## AIM OF THE TASK
Your answer should be only the lines below from the one with "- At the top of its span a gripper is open" to the one with "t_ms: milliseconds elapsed", repeated exactly, ends included.

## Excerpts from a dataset
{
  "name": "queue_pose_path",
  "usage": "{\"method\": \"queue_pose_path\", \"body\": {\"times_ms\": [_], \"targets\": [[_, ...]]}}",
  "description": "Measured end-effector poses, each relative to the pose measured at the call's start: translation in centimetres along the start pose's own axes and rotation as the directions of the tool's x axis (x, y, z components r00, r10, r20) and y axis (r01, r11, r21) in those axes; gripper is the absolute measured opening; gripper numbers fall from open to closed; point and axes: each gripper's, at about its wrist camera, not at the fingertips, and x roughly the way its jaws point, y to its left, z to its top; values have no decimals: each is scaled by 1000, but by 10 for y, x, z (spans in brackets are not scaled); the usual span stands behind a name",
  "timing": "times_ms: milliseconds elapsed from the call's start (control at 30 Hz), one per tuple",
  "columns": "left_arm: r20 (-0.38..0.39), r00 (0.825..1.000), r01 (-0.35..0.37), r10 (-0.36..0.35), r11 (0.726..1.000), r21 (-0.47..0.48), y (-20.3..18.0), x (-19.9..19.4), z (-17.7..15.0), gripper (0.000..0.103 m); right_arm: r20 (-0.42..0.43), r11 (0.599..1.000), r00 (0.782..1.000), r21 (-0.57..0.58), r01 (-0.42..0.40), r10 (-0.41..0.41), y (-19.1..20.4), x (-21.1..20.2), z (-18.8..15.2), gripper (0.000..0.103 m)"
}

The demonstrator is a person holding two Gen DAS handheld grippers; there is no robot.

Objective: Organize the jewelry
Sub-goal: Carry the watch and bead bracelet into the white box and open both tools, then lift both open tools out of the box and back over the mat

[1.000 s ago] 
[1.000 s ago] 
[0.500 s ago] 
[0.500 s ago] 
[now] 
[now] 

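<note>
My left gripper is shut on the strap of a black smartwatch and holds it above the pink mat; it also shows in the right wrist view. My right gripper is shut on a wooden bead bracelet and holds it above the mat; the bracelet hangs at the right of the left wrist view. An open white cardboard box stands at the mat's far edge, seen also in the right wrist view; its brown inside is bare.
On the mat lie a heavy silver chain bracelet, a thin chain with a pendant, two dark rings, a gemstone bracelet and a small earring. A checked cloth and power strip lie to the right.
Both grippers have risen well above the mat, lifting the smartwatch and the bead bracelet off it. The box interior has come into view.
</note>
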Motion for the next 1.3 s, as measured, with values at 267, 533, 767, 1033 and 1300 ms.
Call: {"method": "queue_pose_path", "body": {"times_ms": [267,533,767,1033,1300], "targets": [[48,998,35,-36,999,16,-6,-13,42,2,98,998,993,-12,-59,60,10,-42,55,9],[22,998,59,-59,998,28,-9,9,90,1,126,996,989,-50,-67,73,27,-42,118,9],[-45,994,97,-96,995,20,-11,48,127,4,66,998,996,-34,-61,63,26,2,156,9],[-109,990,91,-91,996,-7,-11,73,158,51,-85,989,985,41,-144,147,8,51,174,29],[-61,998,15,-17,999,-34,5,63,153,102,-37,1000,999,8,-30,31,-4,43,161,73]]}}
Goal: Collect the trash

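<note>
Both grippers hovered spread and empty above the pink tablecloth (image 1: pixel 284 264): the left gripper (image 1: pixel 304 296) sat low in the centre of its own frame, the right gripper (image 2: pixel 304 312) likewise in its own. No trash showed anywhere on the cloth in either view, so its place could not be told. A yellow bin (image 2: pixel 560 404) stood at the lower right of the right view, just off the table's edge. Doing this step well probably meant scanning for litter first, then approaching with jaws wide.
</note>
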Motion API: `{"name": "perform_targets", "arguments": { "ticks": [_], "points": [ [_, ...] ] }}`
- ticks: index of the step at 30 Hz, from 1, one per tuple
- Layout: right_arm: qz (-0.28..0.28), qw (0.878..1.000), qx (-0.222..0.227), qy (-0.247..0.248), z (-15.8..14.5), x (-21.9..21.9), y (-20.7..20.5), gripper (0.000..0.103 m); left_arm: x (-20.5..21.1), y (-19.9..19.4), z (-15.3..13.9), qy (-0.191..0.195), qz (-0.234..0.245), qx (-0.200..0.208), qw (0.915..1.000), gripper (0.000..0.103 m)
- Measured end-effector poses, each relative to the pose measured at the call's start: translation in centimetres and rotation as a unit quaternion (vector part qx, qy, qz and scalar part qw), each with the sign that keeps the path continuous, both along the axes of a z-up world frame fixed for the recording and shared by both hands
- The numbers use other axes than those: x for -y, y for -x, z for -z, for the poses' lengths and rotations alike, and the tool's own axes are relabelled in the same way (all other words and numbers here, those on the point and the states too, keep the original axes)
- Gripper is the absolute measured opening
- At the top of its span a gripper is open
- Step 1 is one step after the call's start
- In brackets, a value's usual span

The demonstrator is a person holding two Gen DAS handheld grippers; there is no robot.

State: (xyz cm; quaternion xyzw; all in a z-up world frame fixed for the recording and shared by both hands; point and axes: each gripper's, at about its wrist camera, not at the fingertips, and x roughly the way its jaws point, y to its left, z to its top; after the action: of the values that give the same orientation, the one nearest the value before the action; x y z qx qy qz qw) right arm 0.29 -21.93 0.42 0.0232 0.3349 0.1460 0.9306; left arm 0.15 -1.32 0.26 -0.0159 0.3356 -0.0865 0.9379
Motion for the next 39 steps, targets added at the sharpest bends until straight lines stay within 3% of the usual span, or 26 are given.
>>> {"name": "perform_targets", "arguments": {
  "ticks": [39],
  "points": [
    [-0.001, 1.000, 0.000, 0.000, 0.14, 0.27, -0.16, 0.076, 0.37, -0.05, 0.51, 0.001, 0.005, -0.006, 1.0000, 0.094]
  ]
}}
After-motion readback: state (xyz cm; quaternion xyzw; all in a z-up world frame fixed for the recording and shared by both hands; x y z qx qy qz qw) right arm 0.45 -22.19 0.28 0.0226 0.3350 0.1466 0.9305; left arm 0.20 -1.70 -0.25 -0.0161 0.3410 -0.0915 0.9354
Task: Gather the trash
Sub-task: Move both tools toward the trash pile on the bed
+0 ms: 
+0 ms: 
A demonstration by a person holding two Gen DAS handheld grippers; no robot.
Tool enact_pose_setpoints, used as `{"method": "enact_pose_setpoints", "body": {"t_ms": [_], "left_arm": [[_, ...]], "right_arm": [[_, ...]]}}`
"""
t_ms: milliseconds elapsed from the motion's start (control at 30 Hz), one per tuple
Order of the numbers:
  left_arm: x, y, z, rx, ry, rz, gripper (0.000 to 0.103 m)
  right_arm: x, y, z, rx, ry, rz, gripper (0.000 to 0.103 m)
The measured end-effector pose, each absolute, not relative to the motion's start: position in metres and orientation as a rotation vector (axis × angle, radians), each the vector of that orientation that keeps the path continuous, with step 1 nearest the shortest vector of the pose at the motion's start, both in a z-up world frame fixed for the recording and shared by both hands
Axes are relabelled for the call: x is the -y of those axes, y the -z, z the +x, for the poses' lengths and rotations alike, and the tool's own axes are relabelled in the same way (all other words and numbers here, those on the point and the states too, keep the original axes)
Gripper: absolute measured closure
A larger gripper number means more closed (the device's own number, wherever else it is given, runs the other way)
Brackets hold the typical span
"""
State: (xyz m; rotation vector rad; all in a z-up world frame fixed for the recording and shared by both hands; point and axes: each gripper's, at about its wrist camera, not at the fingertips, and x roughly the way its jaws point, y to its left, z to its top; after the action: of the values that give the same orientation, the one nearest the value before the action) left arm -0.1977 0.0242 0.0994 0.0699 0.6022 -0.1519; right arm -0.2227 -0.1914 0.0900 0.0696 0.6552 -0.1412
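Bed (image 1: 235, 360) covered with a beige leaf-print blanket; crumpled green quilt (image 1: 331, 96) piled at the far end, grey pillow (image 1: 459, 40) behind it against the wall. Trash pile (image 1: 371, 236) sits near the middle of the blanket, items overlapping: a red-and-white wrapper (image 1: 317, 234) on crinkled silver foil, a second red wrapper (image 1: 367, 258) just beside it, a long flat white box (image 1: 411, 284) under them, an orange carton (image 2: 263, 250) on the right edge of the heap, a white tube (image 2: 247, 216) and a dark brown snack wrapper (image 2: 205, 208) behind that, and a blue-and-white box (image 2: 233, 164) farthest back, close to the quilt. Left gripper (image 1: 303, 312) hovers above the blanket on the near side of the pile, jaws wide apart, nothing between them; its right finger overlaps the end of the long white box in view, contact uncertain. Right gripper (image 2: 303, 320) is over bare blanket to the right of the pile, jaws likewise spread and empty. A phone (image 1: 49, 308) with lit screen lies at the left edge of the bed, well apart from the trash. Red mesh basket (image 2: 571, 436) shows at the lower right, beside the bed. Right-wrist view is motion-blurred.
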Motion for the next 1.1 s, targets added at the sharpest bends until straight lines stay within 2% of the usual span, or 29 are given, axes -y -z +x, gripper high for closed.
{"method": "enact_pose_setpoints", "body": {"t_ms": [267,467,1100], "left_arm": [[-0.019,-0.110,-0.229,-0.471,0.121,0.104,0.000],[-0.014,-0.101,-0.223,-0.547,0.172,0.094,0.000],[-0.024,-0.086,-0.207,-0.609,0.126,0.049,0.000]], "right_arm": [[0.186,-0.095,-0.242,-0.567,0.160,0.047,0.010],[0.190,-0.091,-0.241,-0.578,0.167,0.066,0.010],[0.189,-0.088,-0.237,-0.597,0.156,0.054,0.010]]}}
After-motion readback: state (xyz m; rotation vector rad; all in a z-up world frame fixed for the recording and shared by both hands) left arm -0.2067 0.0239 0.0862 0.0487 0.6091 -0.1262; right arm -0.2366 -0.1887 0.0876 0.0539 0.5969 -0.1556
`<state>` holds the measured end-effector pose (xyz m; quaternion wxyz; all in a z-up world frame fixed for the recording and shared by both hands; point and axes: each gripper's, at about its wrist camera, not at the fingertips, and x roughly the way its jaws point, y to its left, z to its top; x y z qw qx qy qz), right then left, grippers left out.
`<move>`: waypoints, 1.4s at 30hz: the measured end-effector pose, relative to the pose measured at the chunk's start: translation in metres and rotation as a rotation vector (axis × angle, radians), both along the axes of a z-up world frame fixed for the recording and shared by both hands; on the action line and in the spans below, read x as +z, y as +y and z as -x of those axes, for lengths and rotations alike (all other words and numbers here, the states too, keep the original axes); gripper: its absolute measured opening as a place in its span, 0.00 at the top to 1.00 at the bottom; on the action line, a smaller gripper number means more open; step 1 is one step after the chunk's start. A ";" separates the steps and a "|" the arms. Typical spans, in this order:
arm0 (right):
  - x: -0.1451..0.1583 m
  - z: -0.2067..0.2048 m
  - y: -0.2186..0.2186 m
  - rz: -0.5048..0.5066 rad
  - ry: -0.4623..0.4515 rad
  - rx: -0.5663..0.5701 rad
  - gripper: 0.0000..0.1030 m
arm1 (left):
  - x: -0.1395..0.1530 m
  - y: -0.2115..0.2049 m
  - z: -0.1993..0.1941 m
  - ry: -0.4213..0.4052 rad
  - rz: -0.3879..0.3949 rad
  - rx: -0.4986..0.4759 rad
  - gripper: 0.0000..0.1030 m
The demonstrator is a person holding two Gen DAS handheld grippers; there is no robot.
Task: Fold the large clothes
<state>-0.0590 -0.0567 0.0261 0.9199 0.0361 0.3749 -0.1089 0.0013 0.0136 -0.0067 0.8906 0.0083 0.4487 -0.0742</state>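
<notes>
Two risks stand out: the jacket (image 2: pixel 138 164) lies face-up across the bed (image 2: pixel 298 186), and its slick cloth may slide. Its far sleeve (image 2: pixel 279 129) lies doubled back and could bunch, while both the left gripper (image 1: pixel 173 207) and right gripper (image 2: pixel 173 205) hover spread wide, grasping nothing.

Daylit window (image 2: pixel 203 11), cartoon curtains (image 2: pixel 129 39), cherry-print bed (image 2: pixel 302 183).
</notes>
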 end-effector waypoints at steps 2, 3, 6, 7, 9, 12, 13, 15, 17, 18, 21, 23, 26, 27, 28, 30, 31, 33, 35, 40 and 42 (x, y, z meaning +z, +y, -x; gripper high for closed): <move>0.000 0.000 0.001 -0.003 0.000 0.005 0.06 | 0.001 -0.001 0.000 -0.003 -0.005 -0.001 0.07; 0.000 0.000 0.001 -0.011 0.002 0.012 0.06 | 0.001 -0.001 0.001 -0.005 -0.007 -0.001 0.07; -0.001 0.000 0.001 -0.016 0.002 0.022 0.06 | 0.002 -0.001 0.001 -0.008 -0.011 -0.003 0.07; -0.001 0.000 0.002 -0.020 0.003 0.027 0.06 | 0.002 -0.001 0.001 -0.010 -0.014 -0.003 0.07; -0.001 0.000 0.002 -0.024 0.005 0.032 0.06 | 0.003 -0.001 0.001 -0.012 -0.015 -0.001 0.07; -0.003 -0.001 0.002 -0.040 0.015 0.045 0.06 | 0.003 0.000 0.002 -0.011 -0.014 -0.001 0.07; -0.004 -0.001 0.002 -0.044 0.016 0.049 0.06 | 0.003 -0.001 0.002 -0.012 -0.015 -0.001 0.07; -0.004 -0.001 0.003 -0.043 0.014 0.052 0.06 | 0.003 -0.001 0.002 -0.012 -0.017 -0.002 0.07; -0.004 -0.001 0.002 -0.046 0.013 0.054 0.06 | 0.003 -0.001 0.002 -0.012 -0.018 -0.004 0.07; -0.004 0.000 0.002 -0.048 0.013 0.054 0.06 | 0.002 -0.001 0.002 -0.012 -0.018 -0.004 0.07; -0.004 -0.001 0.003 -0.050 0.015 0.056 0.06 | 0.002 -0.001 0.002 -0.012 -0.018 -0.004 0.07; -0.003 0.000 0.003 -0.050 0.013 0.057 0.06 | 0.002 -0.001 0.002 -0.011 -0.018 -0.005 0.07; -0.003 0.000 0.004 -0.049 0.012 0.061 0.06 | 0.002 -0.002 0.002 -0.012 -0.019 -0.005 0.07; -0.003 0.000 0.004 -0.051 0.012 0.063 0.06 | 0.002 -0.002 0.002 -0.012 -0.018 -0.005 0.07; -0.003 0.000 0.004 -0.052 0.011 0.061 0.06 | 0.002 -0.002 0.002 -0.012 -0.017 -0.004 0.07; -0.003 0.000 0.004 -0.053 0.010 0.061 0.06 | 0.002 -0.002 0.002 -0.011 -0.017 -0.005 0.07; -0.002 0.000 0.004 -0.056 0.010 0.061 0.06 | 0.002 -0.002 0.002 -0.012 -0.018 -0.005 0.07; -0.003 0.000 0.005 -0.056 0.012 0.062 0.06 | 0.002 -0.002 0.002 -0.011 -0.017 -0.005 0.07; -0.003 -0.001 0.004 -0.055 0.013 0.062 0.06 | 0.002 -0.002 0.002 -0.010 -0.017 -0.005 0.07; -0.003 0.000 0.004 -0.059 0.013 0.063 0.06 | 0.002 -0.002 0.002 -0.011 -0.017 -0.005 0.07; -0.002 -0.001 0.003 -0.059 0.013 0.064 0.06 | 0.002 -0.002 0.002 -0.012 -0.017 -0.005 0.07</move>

## SOLUTION FOR THIS TASK
- At the top of its span a gripper is open
- Step 1 is one step after the call's start
- In brackets, a value's usual span

The demonstrator is a person holding two Gen DAS handheld grippers; there is no robot.

State: (xyz cm; quaternion xyzw; all in a z-up world frame fixed for the recording and shared by both hands; point and axes: each gripper's, at about its wrist camera, not at the fingertips, and x roughly the way its jaws point, y to its left, z to its top; after the action: of the values that give the same orientation, the one nearest the value before the action; x y z qx qy qz qw) right arm 0.29 -21.93 0.42 0.0232 0.3349 0.1460 0.9306; left arm 0.15 -1.32 0.26 -0.0159 0.3356 -0.0865 0.9379
Motion for the next 39 steps, targets added at the sharpest bends until straight lines stay within 3% of the usual span, or 26 are given.
>>> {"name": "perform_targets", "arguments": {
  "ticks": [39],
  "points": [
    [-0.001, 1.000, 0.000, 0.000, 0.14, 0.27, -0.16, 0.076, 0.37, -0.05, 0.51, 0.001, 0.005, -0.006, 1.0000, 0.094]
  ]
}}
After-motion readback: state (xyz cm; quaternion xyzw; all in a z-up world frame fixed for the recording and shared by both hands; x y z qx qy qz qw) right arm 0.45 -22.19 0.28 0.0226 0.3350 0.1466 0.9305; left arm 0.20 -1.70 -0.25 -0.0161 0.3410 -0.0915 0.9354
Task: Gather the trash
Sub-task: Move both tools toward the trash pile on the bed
+0 ms: 
+0 ms: 
A demonstration by a person holding two Gen DAS handheld grippers; no robot.
Tool enact_pose_setpoints, used as `{"method": "enact_pose_setpoints", "body": {"t_ms": [_], "left_arm": [[_, ...]], "right_arm": [[_, ...]]}}`
"""
t_ms: milliseconds elapsed from the motion's start (control at 30 Hz), one per tuple

With this, there is nothing more to the exercise.